Legume starches often find limited use in food applications due to their high amylose content and the inherent brittleness and hardness that amylose imparts. We propose that the lipid-complexation of high amylose legume starches may improve some of the functional challenges associated with a high amylose content. In this research fatty acid solutions containing stearic acid, oleic acid, capric acid (CA), glycerol monopalmitate (GMP) and glycerol monostearate (GMS) at 5 %, 7.5 %, 10 % and 12.5 % (w lipid /w dry starch ) lipid concentrations were added to gelatinized pea, chickpea starch and fava starch under heating and constant shear.

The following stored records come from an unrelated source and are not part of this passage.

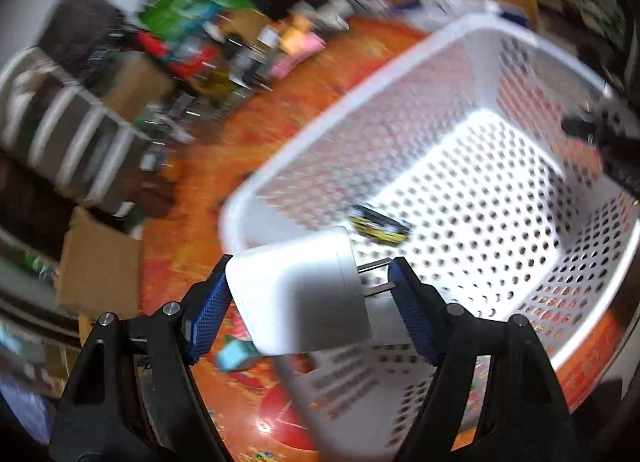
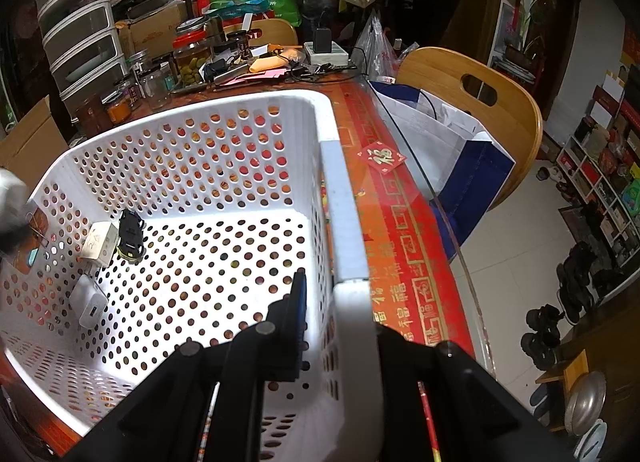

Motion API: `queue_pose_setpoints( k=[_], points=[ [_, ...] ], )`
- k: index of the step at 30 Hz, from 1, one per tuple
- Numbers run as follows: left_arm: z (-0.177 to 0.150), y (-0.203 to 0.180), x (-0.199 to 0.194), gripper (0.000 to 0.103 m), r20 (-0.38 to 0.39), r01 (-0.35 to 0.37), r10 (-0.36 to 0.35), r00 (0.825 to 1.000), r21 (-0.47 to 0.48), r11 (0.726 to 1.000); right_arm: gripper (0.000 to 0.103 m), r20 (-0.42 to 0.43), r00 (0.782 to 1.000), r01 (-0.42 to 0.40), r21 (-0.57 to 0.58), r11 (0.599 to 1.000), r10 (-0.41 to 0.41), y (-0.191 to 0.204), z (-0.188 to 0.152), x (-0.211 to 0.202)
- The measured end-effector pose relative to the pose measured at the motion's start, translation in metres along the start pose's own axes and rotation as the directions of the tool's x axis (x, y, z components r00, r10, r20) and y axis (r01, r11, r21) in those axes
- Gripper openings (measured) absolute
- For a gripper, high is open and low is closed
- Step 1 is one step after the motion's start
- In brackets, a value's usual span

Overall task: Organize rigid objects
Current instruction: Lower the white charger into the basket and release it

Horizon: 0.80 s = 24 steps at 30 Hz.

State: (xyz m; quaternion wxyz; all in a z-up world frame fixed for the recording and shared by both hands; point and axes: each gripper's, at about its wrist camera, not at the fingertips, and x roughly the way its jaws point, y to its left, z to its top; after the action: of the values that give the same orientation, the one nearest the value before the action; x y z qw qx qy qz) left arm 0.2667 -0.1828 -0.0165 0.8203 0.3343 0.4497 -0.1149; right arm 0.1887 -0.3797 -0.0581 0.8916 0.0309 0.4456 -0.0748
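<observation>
Two grippers busy: we keep the right gripper [image 2: 320, 326] clamped on the basket [image 1: 340, 93] rim, bottom middle, & the left gripper [image 1: 310, 302] squeezing the white charger [image 1: 296, 294], frame center-bottom, drops it gently inside.

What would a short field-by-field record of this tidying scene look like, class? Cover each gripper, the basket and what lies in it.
left gripper: shut on a white charger, prongs against one pad, at the basket's near corner
right gripper: shut on the basket's rim
basket: white, perforated, on a red patterned table
in basket: a black and yellow toy car, two white plug adapters
view quality: left wrist view blurred
</observation>
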Motion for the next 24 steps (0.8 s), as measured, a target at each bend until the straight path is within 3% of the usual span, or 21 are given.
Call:
queue_pose_setpoints(
  k=[6, 12, 21, 24],
  points=[
    [0.02, -0.034, 0.053, 0.075, -0.169, 0.006, 0.01, 0.986, 0.099, 0.995, 0.01, -0.01, 1.0, -0.004, -0.003, 1.0, 0.004, -0.001, 0.0, 0.0],
    [0.022, -0.052, 0.083, 0.075, -0.256, 0.036, 0.009, 0.967, 0.169, 0.985, 0.01, -0.008, 1.0, -0.007, -0.006, 1.0, 0.007, -0.001, 0.0, 0.0],
    [0.025, -0.042, 0.098, 0.076, -0.303, 0.058, -0.006, 0.953, 0.163, 0.985, 0.011, -0.01, 1.0, -0.009, -0.011, 1.0, 0.009, -0.001, 0.001, -0.001],
    [0.025, -0.04, 0.092, 0.081, -0.267, 0.047, 0.0, 0.964, 0.17, 0.984, 0.011, -0.01, 1.0, -0.009, -0.011, 1.0, 0.009, 0.0, 0.001, 0.0]
  ],
)
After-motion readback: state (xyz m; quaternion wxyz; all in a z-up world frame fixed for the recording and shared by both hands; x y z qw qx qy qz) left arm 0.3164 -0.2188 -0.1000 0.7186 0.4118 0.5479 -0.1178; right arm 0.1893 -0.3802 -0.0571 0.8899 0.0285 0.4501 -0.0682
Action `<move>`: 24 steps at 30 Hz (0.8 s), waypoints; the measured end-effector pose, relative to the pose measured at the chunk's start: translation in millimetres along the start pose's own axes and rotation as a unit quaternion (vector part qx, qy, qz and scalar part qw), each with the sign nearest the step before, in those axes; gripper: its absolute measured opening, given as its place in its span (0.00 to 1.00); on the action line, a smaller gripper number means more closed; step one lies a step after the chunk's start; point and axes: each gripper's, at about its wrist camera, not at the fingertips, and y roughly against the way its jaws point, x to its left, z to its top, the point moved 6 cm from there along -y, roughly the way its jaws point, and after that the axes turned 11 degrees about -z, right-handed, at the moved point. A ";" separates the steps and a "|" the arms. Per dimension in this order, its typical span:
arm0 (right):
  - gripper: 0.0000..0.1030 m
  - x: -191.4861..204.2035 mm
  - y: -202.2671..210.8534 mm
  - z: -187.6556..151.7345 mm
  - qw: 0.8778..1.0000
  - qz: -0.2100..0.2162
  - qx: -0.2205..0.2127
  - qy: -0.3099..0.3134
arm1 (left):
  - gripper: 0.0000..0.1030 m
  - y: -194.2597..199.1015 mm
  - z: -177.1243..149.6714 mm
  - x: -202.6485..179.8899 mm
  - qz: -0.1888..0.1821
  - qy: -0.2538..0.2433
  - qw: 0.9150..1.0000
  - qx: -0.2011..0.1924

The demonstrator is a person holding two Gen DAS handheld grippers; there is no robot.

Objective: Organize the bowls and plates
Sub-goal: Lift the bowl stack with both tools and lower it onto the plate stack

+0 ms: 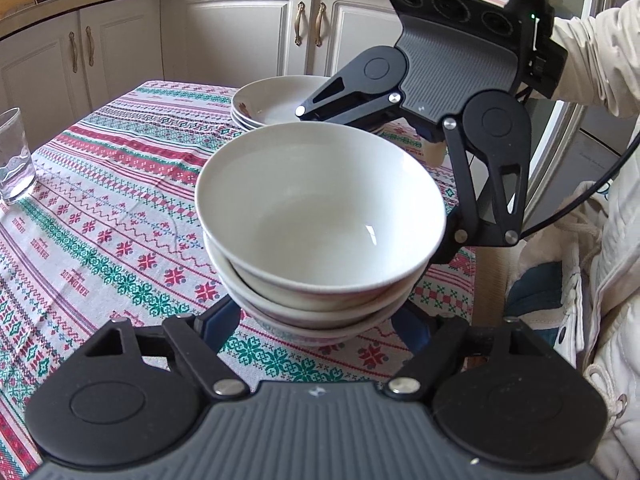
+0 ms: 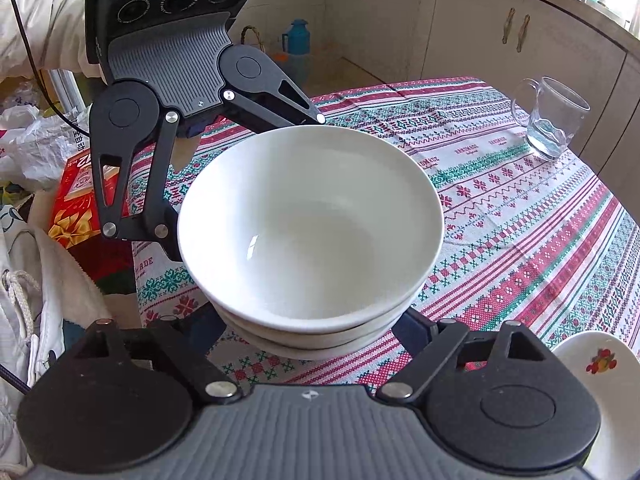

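Bowls (image 1: 320, 216) stacked upright, mouths up, on the tablecloth (image 1: 120, 208).

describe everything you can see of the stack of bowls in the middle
The stack of bowls is three plain white glossy bowls, ceramic by the look, nested upright with the top one empty. The lowest shows a faint coloured band near its base. It stands on the patterned tablecloth near the table's edge, in front of a pile of plates. The left hand-held gripper and the right hand-held gripper straddle its lower part from opposite sides; whether their fingers touch it is hidden.
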 end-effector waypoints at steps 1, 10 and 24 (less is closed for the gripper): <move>0.89 -0.1 -0.1 0.2 1.000 0.000 0.001 0.000 | 0.80 -0.2 -0.1 -0.3 0.000 -0.001 1.000 0.000; 0.89 0.8 -0.8 1.4 1.000 -0.003 0.005 -0.003 | 0.79 -1.3 -1.0 -4.1 0.009 -0.001 1.000 -0.005; 0.88 -7.2 19.4 -0.3 1.000 -0.006 0.002 -0.011 | 0.78 1.6 27.0 -18.0 0.024 -0.006 1.000 -0.012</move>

Changes in mechanical and rheological properties were characterized using texture profile analysis and small deformation oscillatory rheological methods. Complexation of the three legume starches with CA, GMP and GMS reduced hardness by over 20 N, while no changes in cohesiveness, springiness or resilience were observed in the pea starch gels. All starches complexed with CA, GMP and GMS also displayed increased crossover shear strains and reduced linear viscoelastic regions in comparison to their respective un-complexed counterparts. These results suggest that starch complexation with lipids reduced hardness and increased flexibility of the gels. The greatest functional improvements were achieved using CA. Powder X-Ray diffraction revealed the emergence of V-type starch crystallinity from native B-type starches in all lipid-starch complexes, with increases in total crystallinity. Small-angle X-ray scattering analysis revealed that lipid complexation reduces the correlation length, crystalline thickness and amorphous phase length in the starch hydrogels. This work shows that lipid complexation of legume starches improves their functionality. • Starch-lipid complexation increases elasticity and malleability while reducing brittleness. • Starch complexation with capric acid resulted in the most improved mechanical functionality. • Starch-lipid complexation increased total retrograded starch crystallinity and reorganized the solid-state.